Structure determination and refinement

The Burkholderia Guanidine-I riboswitch structure was solved by molecular replacement using the program Phaser (McCoy et al. 2007). The S. acidophilus Guanidine-I structure (PDB ID: 5T83), with nonconserved residues, the guanidine ligand, and all ions deleted, was used as the search model. The top solution had a TFZ score of 20.2. Multiple rounds of manual building and refinement were performed in Coot and Phenix.refine, respectively. Electron density for residues 31–33 was poorly defined; however, positive electron density features were observed that were modeled as inorganic phosphate and are likely part of the RNA backbone. Simulated annealing was performed every six refinement cycles at 4000 K until an RFree of 0.32 was reached. Refinement statistics are summarized in Supplemental Table 1.

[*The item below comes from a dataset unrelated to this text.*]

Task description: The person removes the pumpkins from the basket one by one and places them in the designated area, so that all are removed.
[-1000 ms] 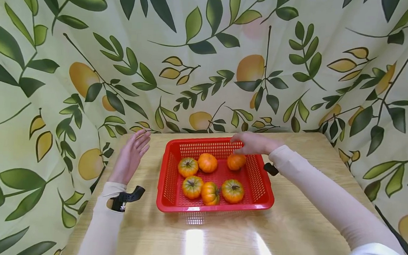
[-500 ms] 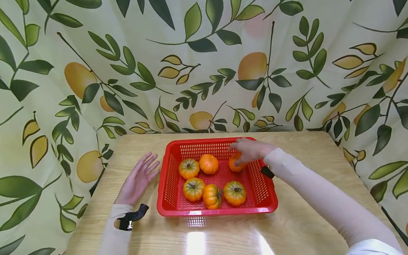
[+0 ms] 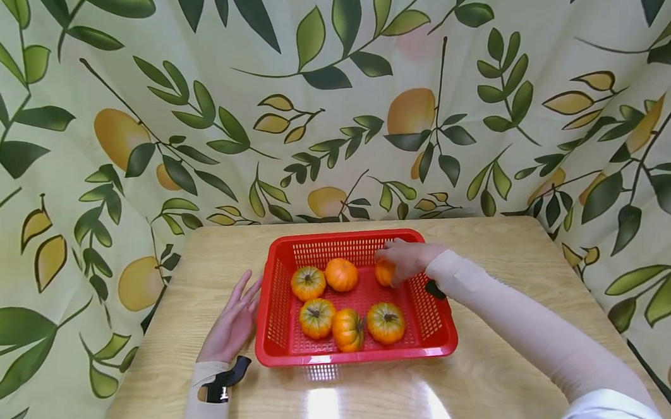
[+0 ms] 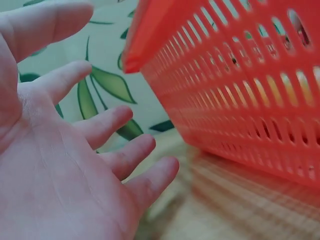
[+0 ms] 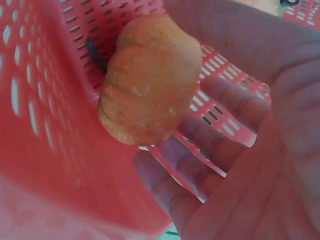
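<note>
A red plastic basket with several small orange pumpkins stands on the wooden table. At its back right, my right hand reaches over the rim, around one pumpkin. In the right wrist view this pumpkin lies with its dark stem toward the basket wall; the thumb overlaps its top and the fingertips are right at its edge, fingers spread. My left hand is beside the basket's left wall, holding nothing. The left wrist view shows its fingers spread, palm visible, close to the slotted wall.
Two pumpkins sit at the basket's left, a greenish one and a plain orange one. Along the front are three more, including a ribbed one on its side. A leaf-patterned cloth hangs behind the table.
My right hand has lowered into the basket around the back-right pumpkin. My left hand has moved right and toward me, up to the basket's left side.
</note>
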Demonstrator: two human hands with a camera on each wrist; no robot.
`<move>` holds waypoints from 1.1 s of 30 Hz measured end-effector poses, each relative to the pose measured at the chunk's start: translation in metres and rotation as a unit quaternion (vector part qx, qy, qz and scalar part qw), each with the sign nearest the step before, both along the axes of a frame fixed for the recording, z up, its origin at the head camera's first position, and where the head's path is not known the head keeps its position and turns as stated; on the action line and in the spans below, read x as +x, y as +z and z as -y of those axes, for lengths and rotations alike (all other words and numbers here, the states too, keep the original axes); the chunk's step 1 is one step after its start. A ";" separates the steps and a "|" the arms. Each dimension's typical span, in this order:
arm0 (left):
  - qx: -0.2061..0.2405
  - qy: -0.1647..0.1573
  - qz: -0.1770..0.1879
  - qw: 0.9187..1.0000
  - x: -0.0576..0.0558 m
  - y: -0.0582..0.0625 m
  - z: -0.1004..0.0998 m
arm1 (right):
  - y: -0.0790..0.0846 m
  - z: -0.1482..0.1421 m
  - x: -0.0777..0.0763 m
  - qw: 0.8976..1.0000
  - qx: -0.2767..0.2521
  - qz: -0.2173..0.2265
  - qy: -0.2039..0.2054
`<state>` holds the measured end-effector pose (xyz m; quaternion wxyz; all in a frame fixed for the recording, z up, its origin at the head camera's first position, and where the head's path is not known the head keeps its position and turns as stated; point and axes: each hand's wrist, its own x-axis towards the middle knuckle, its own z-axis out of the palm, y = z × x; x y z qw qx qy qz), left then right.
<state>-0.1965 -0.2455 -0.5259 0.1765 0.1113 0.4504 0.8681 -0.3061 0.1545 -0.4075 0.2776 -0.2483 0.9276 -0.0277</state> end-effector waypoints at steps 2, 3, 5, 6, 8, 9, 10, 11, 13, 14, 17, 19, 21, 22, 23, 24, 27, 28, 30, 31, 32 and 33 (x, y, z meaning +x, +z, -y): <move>0.020 -0.003 0.006 1.000 0.003 -0.007 -0.002 | -0.003 -0.002 -0.002 1.000 -0.003 -0.005 0.015; 0.028 -0.004 0.009 1.000 0.004 -0.010 -0.003 | -0.004 -0.003 -0.004 1.000 -0.005 -0.006 0.022; 0.034 -0.007 0.010 0.999 0.006 -0.014 -0.005 | -0.005 -0.004 -0.006 1.000 -0.020 0.000 0.024; 0.036 -0.009 0.010 0.999 0.006 -0.016 -0.006 | -0.006 -0.005 -0.007 0.999 -0.028 0.007 0.020; 0.037 -0.018 0.007 0.999 0.007 -0.019 -0.008 | -0.006 -0.007 -0.009 0.999 -0.045 0.029 0.001; 0.036 -0.020 0.006 0.999 0.007 -0.019 -0.009 | -0.006 -0.007 -0.011 0.998 -0.052 0.039 -0.008; 0.035 -0.022 0.004 0.999 0.008 -0.020 -0.010 | -0.005 -0.008 -0.012 0.997 -0.058 0.046 -0.016; 0.036 -0.024 0.005 0.999 0.008 -0.020 -0.011 | -0.005 -0.008 -0.013 0.996 -0.062 0.054 -0.026; 0.039 -0.025 0.010 0.999 0.008 -0.020 -0.012 | -0.004 -0.008 -0.014 0.995 -0.070 0.065 -0.040; 0.040 -0.022 0.016 0.999 0.009 -0.021 -0.013 | -0.004 -0.008 -0.015 0.994 -0.074 0.069 -0.048; 0.039 -0.010 0.031 0.999 0.009 -0.021 -0.013 | -0.005 -0.008 -0.017 0.990 -0.089 0.087 -0.069; 0.038 -0.006 0.036 0.999 0.010 -0.021 -0.013 | -0.006 -0.008 -0.018 0.988 -0.095 0.097 -0.077; 0.042 -0.011 0.033 0.999 0.009 -0.021 -0.013 | -0.007 -0.008 -0.019 0.987 -0.100 0.102 -0.073; 0.046 -0.017 0.028 0.998 0.009 -0.022 -0.013 | -0.007 -0.008 -0.020 0.987 -0.102 0.105 -0.072; 0.052 -0.023 0.021 0.998 0.009 -0.022 -0.013 | -0.007 -0.008 -0.020 0.986 -0.104 0.107 -0.072; 0.058 -0.030 0.015 0.998 0.008 -0.023 -0.013 | -0.007 -0.008 -0.021 0.986 -0.104 0.107 -0.070; 0.073 -0.043 0.003 0.996 0.008 -0.023 -0.012 | -0.008 -0.008 -0.023 0.987 -0.106 0.102 -0.064; 0.075 -0.043 0.003 0.996 0.007 -0.024 -0.012 | -0.009 -0.007 -0.024 0.987 -0.106 0.101 -0.067; 0.072 -0.041 0.008 0.997 0.008 -0.023 -0.012 | -0.010 -0.007 -0.024 0.988 -0.107 0.091 -0.060; 0.068 -0.040 0.010 0.997 0.008 -0.023 -0.012 | -0.011 -0.006 -0.024 0.989 -0.109 0.087 -0.057; 0.062 -0.038 0.012 0.997 0.008 -0.023 -0.012 | -0.012 -0.006 -0.024 0.989 -0.112 0.082 -0.054; 0.058 -0.036 0.016 0.998 0.008 -0.022 -0.012 | -0.012 -0.005 -0.024 0.989 -0.115 0.078 -0.051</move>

Small angle X-ray scattering

SAXS experiments were performed at beamline 12-ID-B of The Advanced Photon Source at Argonne National Laboratories. Samples were prepared and purified by size-exclusion chromatography as described previously (Jeng et al. 2021), with the exception of MgCl2 being supplied in 2.5 mM. Samples, ranging in concentration from 0.25–0.9 mg/mL, were passed through a flow cell upon which they were exposed to X-rays (12 keV) for 1.0 sec, followed by a 1.0 sec rest time. Forty data sets were collected per sample using a Pilatus 2M detector positioned at 3.6 m from the sample capillary. Prior to averaging, each data set was examined for radiation damage and aggregation using Igor Pro (WaveMetrics). Guinier analysis was performed using Igor Pro. Indirect Fourier transformation was performed using the programs DATGNOM and GNOM (Petoukhov and Svergun 2007).

Thermal melts

Thermal melts were performed as previously described (Trachman and Draper 2013). Briefly, thermal denaturation was carried out on a Cary 400 spectrophotometer with temperatures monitored within a quartz cuvette. RNA samples were dissolved in 10 mM HEPES pH 7.5, 50 mM monovalent ion (either KCl or NaCl), 0.5 mM MgCl2, and stated amount of ligand (either guanidine or urea). RNA was heated to 65°C and cooled to 15°C prior to data collection. Temperature was ramped from 15°C to 95°C at 0.5°C/min. UV signals were monitored at 260 and 280 nm and collected every 30 sec. Derivative of data was taken over a five data point window and fit using Global Melt Fit (Draper et al. 2001) to determine the melting transition temperature.

DATA DEPOSITION

Atomic coordinates and structure factors amplitudes have been deposited with the PDB under accession code 7MLW.

SUPPLEMENTAL MATERIAL

Supplemental material is available for this article.